Among them, the green hydrogen centralized distribution device 83 is respectively connected with the fossil energy utilization device 1, the thermal catalytic conversion unit 33 and the carbon monoxide catalytic conversion unit 34, so as to provide the fossil energy utilization device 1, the thermal catalytic conversion unit 33 and the carbon monoxide catalytic conversion unit 34 respectively. hydrogen. That is to say, in this embodiment, the water, electricity, and gas used by the fossil energy utilization device 1 all come from the green electricity, green hydrogen, and green oxygen generated by the renewable energy power generation device 7 and supporting public works devices. The carbon dioxide emission in the fossil energy utilization device 1 mainly comes from the carbon in the fossil raw materials.

Exemplarily, the green power from the renewable energy power generation device 7 can be used to electrolyze the water from the water pretreatment device in the electrolytic water device to obtain hydrogen and oxygen, which are sent to the green oxygen centralized distribution device 82 and green hydrogen respectively. Centralized distribution device 83, green hydrogen is stably transported to fossil energy utilization device 1 and thermal catalytic conversion utilization device 3 according to downstream needs and proportions, and then thermal catalytic conversion device 3 can use catalytic conversion technology to directly convert carbon dioxide, hydrogen, etc. into olefins Carbon-based chemical products such as alkanes, alcohols such as methanol and ethanol, and oxygenates such as formic acid. The rich hydrogen obtained by the electrolysis water device 81 can also be quantitatively distributed through the green hydrogen centralized distribution device 83, and directly used downstream, such as used as energy and raw materials for transportation, chemical production, steel smelting and other industries, and can also be converted into electricity usage.
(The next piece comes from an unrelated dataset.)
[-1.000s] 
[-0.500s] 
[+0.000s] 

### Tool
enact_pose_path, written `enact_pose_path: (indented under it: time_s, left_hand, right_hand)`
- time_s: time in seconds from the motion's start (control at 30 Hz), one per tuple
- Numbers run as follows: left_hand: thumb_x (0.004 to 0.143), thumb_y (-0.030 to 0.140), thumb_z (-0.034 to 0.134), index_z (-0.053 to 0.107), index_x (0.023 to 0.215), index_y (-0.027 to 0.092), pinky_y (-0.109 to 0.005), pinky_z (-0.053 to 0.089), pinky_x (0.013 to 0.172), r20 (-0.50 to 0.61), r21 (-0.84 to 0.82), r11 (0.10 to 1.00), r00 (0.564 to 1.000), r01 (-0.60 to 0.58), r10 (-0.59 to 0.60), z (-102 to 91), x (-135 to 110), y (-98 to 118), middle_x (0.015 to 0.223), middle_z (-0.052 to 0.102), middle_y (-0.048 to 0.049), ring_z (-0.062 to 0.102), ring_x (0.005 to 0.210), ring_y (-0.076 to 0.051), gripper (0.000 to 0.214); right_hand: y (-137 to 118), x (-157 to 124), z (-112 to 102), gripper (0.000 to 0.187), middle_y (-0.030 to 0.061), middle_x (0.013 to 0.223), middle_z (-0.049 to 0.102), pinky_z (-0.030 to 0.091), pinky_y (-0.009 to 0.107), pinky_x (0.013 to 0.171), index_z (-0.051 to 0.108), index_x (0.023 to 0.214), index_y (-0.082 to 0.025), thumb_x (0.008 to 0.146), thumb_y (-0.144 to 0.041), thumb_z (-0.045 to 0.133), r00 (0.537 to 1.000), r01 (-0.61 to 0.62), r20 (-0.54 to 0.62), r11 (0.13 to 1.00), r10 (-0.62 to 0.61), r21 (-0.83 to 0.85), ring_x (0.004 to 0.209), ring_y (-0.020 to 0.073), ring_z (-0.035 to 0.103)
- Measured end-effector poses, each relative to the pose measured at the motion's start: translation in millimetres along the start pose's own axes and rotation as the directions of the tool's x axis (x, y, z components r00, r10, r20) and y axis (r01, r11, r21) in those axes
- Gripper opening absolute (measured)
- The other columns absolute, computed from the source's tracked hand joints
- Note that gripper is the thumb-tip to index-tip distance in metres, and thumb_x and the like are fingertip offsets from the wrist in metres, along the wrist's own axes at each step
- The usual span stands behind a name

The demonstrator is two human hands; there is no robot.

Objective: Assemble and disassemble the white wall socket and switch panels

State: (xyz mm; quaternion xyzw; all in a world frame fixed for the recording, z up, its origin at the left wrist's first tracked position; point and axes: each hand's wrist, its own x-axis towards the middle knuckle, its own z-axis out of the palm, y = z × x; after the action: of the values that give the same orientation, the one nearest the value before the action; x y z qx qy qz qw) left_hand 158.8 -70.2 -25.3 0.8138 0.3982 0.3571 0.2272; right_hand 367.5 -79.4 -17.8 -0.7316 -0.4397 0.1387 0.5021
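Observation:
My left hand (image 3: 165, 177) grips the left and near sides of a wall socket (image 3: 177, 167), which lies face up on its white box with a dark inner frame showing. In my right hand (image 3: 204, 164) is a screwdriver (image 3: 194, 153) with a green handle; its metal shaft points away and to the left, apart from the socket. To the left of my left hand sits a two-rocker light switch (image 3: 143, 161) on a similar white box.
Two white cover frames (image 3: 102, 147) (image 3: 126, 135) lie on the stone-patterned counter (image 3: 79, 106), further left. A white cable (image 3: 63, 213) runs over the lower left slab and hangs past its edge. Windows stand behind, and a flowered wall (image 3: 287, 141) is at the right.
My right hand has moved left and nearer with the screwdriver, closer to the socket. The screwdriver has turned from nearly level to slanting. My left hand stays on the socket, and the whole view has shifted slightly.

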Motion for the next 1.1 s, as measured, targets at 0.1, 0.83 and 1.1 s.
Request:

In addition, the water pretreatment device can pretreat mine wastewater, industrial domestic sewage, seawater, etc. to obtain the required water. The water pretreatment device can be set to include a pretreatment unit (removing large particles of impurities, etc.), a sedimentation tank, Treatment ponds, reverse osmosis units, etc. After being treated by the water pretreatment device, the water that meets the downstream needs is obtained.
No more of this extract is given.